Exercise goal:
Retype, exactly and with both ends included, the lines below from the one containing "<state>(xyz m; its" through the end; omit the pictures.
-------- Provided data --------
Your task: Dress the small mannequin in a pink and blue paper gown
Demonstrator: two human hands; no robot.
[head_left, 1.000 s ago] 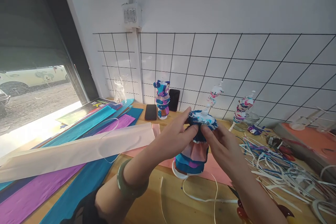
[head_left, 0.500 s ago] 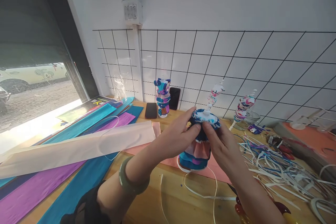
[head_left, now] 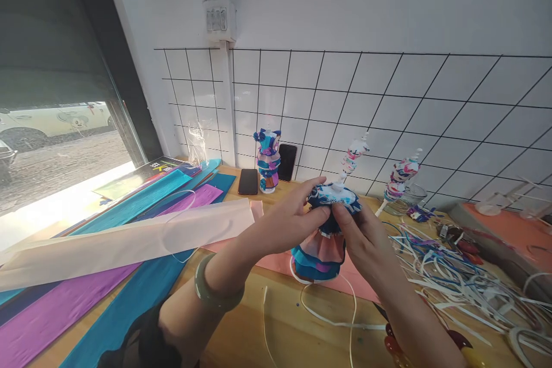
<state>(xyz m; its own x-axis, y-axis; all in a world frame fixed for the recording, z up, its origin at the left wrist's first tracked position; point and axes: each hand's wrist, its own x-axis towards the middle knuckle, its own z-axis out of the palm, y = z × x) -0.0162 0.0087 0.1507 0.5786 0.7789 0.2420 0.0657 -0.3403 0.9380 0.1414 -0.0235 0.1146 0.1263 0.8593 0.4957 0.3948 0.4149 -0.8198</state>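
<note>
Between my hands a small dress-form figure [head_left: 321, 250] stands on the table, dressed in layered crepe paper: dark blue on top, a pink ruffle below, teal and a bit of purple at the bottom. Its top is white with blue blotches. My left hand [head_left: 291, 218] grips the upper left side, its thumb pressed to the front just under the top. On the right side my right hand [head_left: 362, 233] does the same, thumb against the dark blue paper. The fingers behind the figure are mostly hidden. Under it lies a pink paper sheet [head_left: 276, 261].
Long crepe paper strips [head_left: 129, 241] cover the left. At the back stand a dressed figure [head_left: 268, 161], two phones [head_left: 248, 181] and painted torsos on sticks [head_left: 403, 175]. A tangle of thin strips [head_left: 435, 276] lies right; a white cord [head_left: 328, 322] curls in front.
The figure and both hands have shifted very slightly left, and its top is tipped a little differently. Both hands keep their hold on it.
</note>
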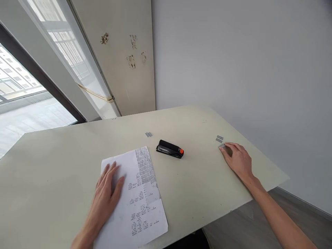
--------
Your response:
<state>(xyz m; its own x-axis, y-axis; all in a world frame fixed for the recording, z up, its origin at the left wrist's first tracked position; point and axes: each hand's wrist, its own x-axis towards the middle knuckle, its own z-axis out of the palm, y = z × x) -0.0162 0.0087 0.1507 0.5786 0.7789 0.2420 0.0657 -0.3403 0.9380 0.1414 -0.0235 0.1146 0.1263 0.8593 0.4957 0.3948 0.4149 -0.8198</state>
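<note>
Between my hands a small dress-form figure [head_left: 321, 250] stands on the table, dressed in layered crepe paper: dark blue on top, a pink ruffle below, teal and a bit of purple at the bottom. Its top is white with blue blotches. My left hand [head_left: 291, 218] grips the upper left side, its thumb pressed to the front just under the top. On the right side my right hand [head_left: 362, 233] does the same, thumb against the dark blue paper. The fingers behind the figure are mostly hidden. Under it lies a pink paper sheet [head_left: 276, 261].
Long crepe paper strips [head_left: 129, 241] cover the left. At the back stand a dressed figure [head_left: 268, 161], two phones [head_left: 248, 181] and painted torsos on sticks [head_left: 403, 175]. A tangle of thin strips [head_left: 435, 276] lies right; a white cord [head_left: 328, 322] curls in front.
The figure and both hands have shifted very slightly left, and its top is tipped a little differently. Both hands keep their hold on it.
</note>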

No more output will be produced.